It could be the case that these two goals are separable and independent:

  • “AI safety”: avoiding existential risk, s-risk, actively negative outcomes
  • “AI getting-everything-we-want” (CEV)
Getting our actively positive desires fulfilled ≠? Getting safety
 

This is what Davidad calls this the Deontic Sufficiency Hypothesis

If the hypothesis is true, it should be possible to de-pessimize and mitigate the urgent risk from AI without necessarily ensuring that AI creates actively positive outcomes. Because, for safety, it is only necessary to ensure that actively harmful outcomes do not occur.
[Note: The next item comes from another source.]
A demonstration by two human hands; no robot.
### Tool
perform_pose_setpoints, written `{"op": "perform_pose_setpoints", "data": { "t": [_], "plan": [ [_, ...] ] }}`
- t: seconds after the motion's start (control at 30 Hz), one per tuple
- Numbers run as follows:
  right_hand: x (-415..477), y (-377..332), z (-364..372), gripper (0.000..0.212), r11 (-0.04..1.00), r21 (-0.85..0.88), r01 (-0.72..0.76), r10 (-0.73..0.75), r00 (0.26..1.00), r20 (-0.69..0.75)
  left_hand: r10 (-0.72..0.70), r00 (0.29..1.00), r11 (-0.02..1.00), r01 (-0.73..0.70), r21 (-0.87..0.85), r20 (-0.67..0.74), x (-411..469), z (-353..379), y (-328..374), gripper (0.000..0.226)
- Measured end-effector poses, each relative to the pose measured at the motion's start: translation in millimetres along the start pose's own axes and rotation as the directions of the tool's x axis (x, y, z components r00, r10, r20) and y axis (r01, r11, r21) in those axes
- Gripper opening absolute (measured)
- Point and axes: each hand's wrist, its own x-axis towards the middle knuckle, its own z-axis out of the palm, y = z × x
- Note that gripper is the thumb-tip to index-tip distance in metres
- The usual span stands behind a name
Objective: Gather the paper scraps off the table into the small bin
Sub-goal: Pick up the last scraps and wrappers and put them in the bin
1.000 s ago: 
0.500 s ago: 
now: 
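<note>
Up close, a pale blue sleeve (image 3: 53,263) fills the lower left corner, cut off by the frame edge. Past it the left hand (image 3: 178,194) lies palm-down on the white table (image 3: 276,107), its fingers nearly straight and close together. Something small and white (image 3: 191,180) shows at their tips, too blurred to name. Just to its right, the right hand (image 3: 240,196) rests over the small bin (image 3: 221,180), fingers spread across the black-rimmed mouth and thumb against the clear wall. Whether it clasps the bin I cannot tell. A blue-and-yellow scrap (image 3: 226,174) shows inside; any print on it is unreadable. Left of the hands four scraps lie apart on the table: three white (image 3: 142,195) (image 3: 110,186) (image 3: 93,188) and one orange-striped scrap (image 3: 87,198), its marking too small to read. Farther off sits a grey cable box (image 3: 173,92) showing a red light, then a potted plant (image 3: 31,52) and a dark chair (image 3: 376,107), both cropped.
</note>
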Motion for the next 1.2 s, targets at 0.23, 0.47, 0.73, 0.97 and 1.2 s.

And hopefully this is easier than achieving “full alignment”.

Safety first! We can figure out the rest later. 

Quotes from Davidad's The Open Agency Architecture plans

This is Davidad’s plan with the Open Agency Architecture (OAA). 

A list of core AI safety problems and how I hope to solve them (2023 August)

1.1. First, instead of trying to specify "value", instead "de-pessimize" and specify the absence of a catastrophe, and maybe a handful of bounded constructive tasks like supplying clean water. A de-pessimizing OAA would effectively buy humanity some time, and freedom to experiment with less risk, for tackling the CEV-style alignment problem—which is harder than merely mitigating extinction risk.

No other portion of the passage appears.